AIM OF THE TASK | Every line of the data below is to be duplicated exactly, pictures excepted.

** Opening RECORDS block **

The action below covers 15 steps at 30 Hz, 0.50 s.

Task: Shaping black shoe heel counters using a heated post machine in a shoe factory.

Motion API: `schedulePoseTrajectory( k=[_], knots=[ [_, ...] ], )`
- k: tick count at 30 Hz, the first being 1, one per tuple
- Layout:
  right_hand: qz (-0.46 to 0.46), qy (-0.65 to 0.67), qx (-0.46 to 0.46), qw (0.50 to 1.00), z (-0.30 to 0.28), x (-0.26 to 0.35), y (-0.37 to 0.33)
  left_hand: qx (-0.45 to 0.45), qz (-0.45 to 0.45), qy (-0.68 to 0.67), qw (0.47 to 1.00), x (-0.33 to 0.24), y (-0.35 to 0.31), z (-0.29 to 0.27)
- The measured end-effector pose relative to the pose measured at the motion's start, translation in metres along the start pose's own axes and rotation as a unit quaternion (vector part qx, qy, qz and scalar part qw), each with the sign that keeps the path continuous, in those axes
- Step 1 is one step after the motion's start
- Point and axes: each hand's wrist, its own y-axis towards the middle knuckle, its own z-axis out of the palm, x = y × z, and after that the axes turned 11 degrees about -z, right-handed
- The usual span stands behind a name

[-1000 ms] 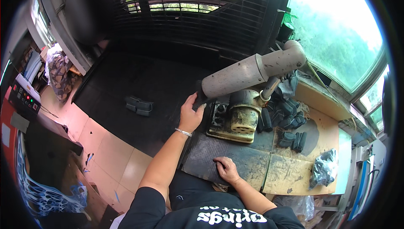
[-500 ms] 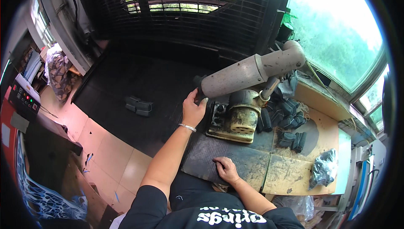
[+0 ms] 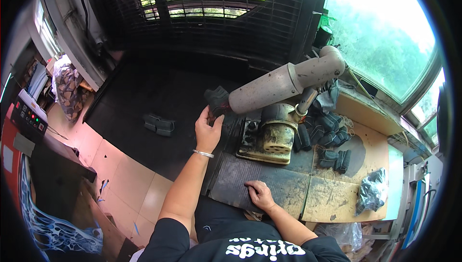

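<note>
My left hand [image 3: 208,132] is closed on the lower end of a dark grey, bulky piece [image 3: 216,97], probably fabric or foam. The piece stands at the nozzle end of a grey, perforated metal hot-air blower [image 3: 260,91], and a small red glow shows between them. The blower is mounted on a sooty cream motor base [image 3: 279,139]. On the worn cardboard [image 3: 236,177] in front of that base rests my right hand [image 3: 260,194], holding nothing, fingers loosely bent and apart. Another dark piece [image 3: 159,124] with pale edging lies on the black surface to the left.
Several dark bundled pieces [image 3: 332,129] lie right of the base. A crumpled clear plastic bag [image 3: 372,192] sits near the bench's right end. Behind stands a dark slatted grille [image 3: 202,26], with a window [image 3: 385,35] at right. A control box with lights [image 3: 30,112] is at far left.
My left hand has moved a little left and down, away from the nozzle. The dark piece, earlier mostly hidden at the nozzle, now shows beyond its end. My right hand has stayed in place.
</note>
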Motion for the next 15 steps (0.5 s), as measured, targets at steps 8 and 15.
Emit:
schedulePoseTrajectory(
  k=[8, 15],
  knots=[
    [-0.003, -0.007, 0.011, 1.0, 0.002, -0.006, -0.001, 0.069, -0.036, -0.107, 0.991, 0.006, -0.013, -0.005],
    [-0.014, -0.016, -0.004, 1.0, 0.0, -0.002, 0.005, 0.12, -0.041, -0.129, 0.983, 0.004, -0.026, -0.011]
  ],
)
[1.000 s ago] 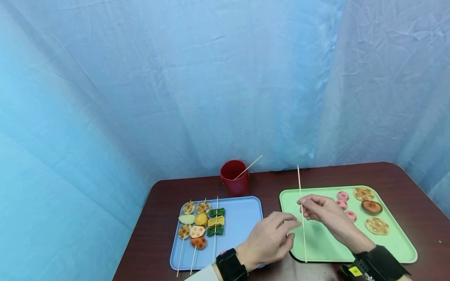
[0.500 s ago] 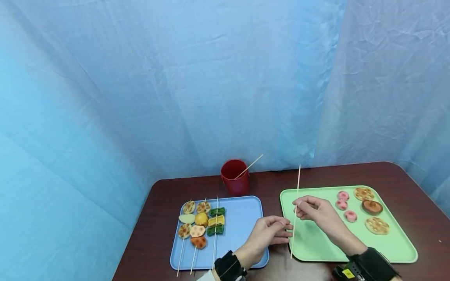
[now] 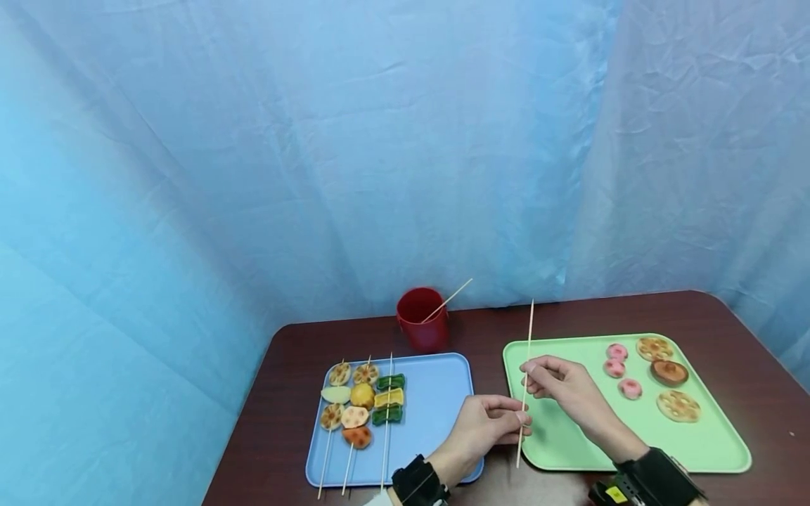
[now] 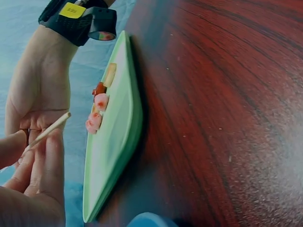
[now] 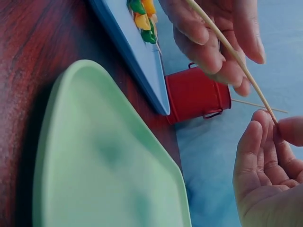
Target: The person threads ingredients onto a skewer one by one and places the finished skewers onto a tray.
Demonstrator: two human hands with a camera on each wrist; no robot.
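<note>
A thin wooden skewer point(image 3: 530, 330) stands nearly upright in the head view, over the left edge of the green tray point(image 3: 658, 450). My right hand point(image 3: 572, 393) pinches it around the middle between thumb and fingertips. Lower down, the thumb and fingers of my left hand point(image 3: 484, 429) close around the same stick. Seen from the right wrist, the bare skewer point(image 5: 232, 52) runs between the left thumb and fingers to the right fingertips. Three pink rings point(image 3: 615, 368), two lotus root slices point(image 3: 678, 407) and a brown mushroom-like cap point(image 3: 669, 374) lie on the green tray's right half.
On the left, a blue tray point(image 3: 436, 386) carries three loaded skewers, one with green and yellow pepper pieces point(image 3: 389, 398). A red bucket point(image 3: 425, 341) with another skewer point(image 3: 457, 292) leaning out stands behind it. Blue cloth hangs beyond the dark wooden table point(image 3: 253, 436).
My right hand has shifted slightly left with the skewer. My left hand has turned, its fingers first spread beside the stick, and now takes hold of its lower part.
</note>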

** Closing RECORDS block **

ANSWER FOR THIS EXERCISE |
The action below covers 15 steps at 30 Hz, 0.50 s.

Task: Shaping black shoe heel counters using a heated post machine in a shoe factory.

Motion API: `schedulePoseTrajectory( k=[_], knots=[ [_, ...] ], )`
- k: tick count at 30 Hz, the first being 1, one per tuple
- Layout:
  right_hand: qz (-0.46 to 0.46), qy (-0.65 to 0.67), qx (-0.46 to 0.46), qw (0.50 to 1.00), z (-0.30 to 0.28), x (-0.26 to 0.35), y (-0.37 to 0.33)
  left_hand: qx (-0.45 to 0.45), qz (-0.45 to 0.45), qy (-0.68 to 0.67), qw (0.47 to 1.00), x (-0.33 to 0.24), y (-0.35 to 0.31), z (-0.29 to 0.27)
- The measured end-effector pose relative to the pose measured at the motion's start, translation in metres along the start pose's own axes and rotation as a unit quaternion (vector part qx, qy, qz and scalar part qw), each with the sign that keeps the path continuous, in those axes
- Step 1 is one step after the motion's start
- Point and axes: each hand's wrist, its own y-axis towards the middle knuckle, its own z-axis out of the palm, x = y × z, and after that the axes turned 11 degrees about -z, right-handed
- The usual span stands behind a name

[-1000 ms] 
[-500 ms] 
[+0 ms] 

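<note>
My left hand [image 3: 208,132] is closed on the lower end of a dark grey, bulky piece [image 3: 216,97], probably fabric or foam. The piece stands at the nozzle end of a grey, perforated metal hot-air blower [image 3: 260,91], and a small red glow shows between them. The blower is mounted on a sooty cream motor base [image 3: 279,139]. On the worn cardboard [image 3: 236,177] in front of that base rests my right hand [image 3: 260,194], holding nothing, fingers loosely bent and apart. Another dark piece [image 3: 159,124] with pale edging lies on the black surface to the left.
Several dark bundled pieces [image 3: 332,129] lie right of the base. A crumpled clear plastic bag [image 3: 372,192] sits near the bench's right end. Behind stands a dark slatted grille [image 3: 202,26], with a window [image 3: 385,35] at right. A control box with lights [image 3: 30,112] is at far left.
My left hand has moved a little left and down, away from the nozzle. The dark piece, earlier mostly hidden at the nozzle, now shows beyond its end. My right hand has stayed in place.
</note>
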Motion for the next 15 steps (0.5 s), as measured, targets at steps 8 and 15.
Emit:
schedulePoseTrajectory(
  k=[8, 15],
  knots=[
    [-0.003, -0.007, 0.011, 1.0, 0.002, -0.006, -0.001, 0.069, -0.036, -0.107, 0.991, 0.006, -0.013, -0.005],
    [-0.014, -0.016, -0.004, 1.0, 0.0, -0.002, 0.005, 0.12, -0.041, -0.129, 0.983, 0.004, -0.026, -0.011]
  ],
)
[1.000 s ago] 
[0.500 s ago] 
[now] 
[now] 
[now] 
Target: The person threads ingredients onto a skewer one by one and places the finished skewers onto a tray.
Demonstrator: two human hands with a camera on each wrist; no robot.
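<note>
A thin wooden skewer point(image 3: 530, 330) stands nearly upright in the head view, over the left edge of the green tray point(image 3: 658, 450). My right hand point(image 3: 572, 393) pinches it around the middle between thumb and fingertips. Lower down, the thumb and fingers of my left hand point(image 3: 484, 429) close around the same stick. Seen from the right wrist, the bare skewer point(image 5: 232, 52) runs between the left thumb and fingers to the right fingertips. Three pink rings point(image 3: 615, 368), two lotus root slices point(image 3: 678, 407) and a brown mushroom-like cap point(image 3: 669, 374) lie on the green tray's right half.
On the left, a blue tray point(image 3: 436, 386) carries three loaded skewers, one with green and yellow pepper pieces point(image 3: 389, 398). A red bucket point(image 3: 425, 341) with another skewer point(image 3: 457, 292) leaning out stands behind it. Blue cloth hangs beyond the dark wooden table point(image 3: 253, 436).
My right hand has shifted slightly left with the skewer. My left hand has turned, its fingers first spread beside the stick, and now takes hold of its lower part.
</note>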

The required output is complete.